## TASK DESCRIPTION
In the records that follow, find the line with "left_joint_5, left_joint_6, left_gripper"; from there, retype every line exactly through the line with "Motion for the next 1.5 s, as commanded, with", which also belongs to the answer.
★ ★ ★ ★ ★ ★ ★
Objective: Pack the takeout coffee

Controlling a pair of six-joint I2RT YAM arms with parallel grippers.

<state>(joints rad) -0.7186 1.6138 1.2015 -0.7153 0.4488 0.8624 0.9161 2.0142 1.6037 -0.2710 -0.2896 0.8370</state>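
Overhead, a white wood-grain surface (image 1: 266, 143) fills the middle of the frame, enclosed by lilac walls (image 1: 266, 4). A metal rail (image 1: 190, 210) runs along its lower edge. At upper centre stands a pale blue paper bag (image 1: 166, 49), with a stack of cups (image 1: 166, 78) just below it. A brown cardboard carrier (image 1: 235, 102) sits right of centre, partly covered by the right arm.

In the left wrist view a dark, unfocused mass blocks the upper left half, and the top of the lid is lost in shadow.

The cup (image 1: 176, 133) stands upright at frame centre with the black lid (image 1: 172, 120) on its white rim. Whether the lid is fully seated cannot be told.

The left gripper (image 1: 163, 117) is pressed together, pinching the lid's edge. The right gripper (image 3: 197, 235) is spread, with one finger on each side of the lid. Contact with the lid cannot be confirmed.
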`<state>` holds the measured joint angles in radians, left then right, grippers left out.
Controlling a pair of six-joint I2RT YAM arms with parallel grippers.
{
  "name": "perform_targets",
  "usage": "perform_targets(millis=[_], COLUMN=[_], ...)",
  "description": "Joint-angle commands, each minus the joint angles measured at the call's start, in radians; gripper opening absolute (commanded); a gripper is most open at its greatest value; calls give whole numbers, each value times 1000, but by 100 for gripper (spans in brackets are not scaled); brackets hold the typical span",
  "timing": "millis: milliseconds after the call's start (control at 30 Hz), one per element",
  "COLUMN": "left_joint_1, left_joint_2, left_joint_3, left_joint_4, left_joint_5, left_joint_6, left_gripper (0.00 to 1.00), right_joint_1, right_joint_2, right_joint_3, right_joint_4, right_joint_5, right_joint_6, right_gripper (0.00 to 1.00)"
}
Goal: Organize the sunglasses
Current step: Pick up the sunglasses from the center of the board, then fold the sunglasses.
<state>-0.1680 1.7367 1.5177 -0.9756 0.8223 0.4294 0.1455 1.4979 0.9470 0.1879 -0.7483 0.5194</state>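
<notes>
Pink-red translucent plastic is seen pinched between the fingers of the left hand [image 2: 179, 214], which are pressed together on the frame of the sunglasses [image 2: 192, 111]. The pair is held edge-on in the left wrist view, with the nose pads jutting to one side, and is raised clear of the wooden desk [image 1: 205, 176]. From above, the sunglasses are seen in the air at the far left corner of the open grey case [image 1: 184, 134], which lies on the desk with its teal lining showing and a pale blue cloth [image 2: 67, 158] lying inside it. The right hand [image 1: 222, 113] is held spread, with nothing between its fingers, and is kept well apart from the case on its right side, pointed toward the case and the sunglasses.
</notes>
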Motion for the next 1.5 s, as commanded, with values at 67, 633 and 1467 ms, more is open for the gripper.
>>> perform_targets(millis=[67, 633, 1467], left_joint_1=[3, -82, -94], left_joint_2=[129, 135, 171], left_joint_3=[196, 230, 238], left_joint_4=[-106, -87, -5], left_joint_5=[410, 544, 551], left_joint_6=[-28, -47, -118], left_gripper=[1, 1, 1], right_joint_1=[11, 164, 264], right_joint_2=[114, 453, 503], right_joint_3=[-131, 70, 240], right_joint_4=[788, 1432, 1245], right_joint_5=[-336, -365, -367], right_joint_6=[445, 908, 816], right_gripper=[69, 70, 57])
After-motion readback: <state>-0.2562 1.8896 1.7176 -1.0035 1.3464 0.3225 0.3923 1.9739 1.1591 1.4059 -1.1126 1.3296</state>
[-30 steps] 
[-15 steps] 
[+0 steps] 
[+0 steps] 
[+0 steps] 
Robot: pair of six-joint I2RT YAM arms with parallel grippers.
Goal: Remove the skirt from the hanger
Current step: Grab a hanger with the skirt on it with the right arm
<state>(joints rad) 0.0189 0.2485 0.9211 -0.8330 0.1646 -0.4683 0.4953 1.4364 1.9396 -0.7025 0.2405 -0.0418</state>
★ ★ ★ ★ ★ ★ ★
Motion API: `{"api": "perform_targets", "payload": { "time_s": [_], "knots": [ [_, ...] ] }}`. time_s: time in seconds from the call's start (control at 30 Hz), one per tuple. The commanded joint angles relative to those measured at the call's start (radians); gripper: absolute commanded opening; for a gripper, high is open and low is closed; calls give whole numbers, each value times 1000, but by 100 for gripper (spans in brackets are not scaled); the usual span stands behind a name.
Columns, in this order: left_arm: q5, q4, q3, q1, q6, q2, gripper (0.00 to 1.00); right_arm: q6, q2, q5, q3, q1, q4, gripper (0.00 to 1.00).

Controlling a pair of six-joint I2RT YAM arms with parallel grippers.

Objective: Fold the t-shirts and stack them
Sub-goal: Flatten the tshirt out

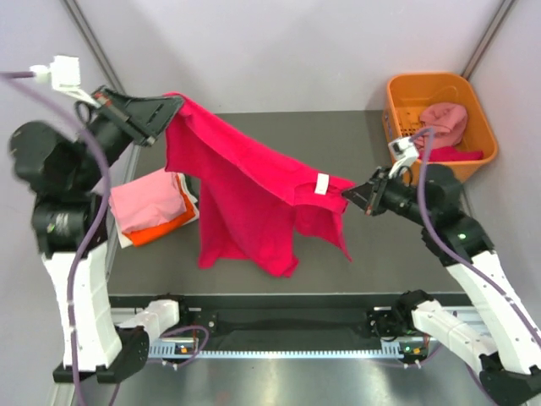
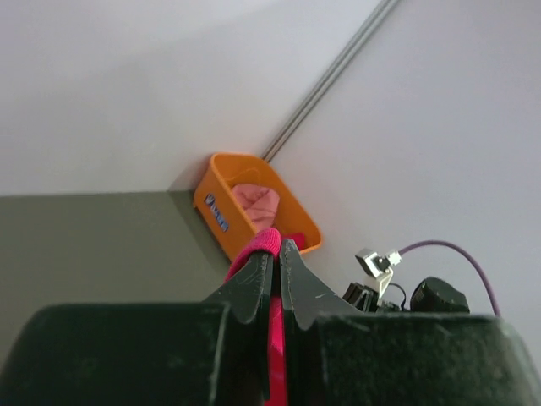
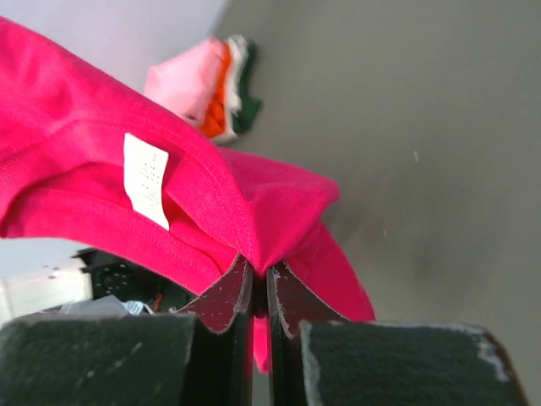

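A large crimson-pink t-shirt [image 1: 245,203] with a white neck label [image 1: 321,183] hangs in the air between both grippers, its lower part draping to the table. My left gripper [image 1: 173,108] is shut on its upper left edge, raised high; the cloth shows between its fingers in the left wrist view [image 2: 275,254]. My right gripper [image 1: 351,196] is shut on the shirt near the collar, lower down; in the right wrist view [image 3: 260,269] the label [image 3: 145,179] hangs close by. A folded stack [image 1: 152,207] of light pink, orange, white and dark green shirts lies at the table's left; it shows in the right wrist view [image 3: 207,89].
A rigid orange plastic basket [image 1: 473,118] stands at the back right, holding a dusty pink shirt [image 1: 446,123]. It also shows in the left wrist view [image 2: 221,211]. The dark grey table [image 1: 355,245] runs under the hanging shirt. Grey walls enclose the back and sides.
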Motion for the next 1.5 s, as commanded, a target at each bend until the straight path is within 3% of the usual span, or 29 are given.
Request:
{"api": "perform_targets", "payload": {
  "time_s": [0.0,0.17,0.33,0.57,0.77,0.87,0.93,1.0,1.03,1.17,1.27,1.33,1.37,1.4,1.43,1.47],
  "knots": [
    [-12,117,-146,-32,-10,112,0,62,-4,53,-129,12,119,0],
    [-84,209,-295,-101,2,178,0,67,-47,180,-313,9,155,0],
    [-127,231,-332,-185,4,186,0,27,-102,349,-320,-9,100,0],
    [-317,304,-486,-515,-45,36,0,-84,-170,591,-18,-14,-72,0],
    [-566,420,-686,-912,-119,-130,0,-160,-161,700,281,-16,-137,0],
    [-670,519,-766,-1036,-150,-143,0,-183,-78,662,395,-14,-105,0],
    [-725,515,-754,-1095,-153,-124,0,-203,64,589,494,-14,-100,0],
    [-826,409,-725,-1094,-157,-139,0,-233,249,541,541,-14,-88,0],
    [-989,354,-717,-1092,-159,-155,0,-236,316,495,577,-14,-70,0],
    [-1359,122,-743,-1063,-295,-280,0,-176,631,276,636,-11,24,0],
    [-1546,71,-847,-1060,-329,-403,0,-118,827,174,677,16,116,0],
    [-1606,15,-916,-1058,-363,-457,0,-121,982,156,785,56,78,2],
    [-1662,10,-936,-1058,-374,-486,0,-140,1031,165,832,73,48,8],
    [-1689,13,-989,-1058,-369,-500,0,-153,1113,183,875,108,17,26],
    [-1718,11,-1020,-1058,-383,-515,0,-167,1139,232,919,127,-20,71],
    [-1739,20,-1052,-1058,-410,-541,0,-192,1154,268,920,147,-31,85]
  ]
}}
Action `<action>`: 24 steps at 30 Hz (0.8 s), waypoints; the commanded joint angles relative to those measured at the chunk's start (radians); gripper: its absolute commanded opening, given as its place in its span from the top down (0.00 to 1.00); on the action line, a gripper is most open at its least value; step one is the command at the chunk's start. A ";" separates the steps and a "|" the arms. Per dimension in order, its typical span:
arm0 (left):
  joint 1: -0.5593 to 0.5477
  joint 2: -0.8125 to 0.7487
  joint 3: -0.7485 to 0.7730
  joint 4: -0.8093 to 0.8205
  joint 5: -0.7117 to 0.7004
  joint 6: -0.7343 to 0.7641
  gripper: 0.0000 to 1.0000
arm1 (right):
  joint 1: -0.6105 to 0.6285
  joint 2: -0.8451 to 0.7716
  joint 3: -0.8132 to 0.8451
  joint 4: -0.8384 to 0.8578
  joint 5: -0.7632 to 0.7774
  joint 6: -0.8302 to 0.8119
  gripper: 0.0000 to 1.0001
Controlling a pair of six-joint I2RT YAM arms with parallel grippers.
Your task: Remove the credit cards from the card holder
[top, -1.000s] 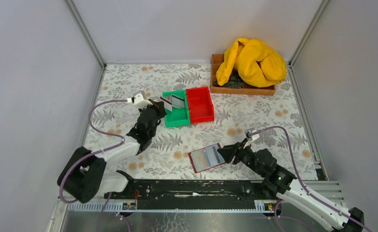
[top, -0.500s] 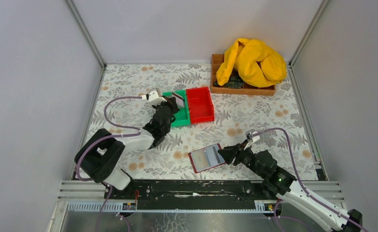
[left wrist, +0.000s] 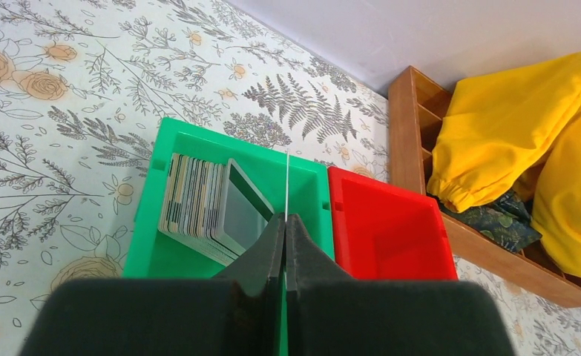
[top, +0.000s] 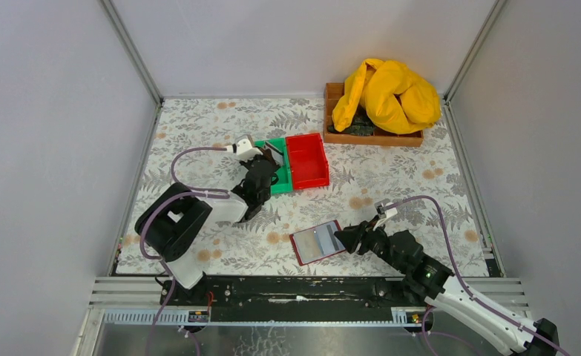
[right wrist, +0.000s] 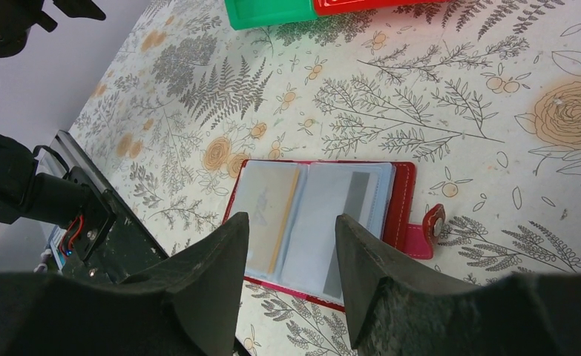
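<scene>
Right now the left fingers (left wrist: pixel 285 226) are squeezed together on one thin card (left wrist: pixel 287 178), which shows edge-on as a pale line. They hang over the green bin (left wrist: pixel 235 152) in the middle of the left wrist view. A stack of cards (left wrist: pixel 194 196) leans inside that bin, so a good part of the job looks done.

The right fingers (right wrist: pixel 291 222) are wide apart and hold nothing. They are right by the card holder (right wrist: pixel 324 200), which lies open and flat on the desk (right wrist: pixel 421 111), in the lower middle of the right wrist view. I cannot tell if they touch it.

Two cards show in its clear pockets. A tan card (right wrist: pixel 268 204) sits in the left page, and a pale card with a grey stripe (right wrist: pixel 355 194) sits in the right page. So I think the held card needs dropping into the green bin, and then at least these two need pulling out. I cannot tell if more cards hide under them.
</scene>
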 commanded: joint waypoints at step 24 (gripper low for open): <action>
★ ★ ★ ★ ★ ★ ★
## EXPECTED ANSWER
  "COLUMN": "left_joint_1, left_joint_2, left_joint_3, left_joint_4, left_joint_5, left_joint_6, left_gripper (0.00 to 1.00), right_joint_1, right_joint_2, right_joint_3, right_joint_4, right_joint_5, right_joint_6, right_gripper (0.00 to 1.00)"
}
Goal: Organize the sunglasses
Current step: Pick up the sunglasses from the center of the board, then fold the sunglasses.
<state>-0.1680 1.7367 1.5177 -0.9756 0.8223 0.4294 0.1455 1.4979 0.9470 0.1879 -0.7483 0.5194</state>
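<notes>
Pink-red translucent plastic is seen pinched between the fingers of the left hand [image 2: 179, 214], which are pressed together on the frame of the sunglasses [image 2: 192, 111]. The pair is held edge-on in the left wrist view, with the nose pads jutting to one side, and is raised clear of the wooden desk [image 1: 205, 176]. From above, the sunglasses are seen in the air at the far left corner of the open grey case [image 1: 184, 134], which lies on the desk with its teal lining showing and a pale blue cloth [image 2: 67, 158] lying inside it. The right hand [image 1: 222, 113] is held spread, with nothing between its fingers, and is kept well apart from the case on its right side, pointed toward the case and the sunglasses.
</notes>
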Motion for the next 1.5 s, as commanded, with values at 67, 633 and 1467 ms, more is open for the gripper.

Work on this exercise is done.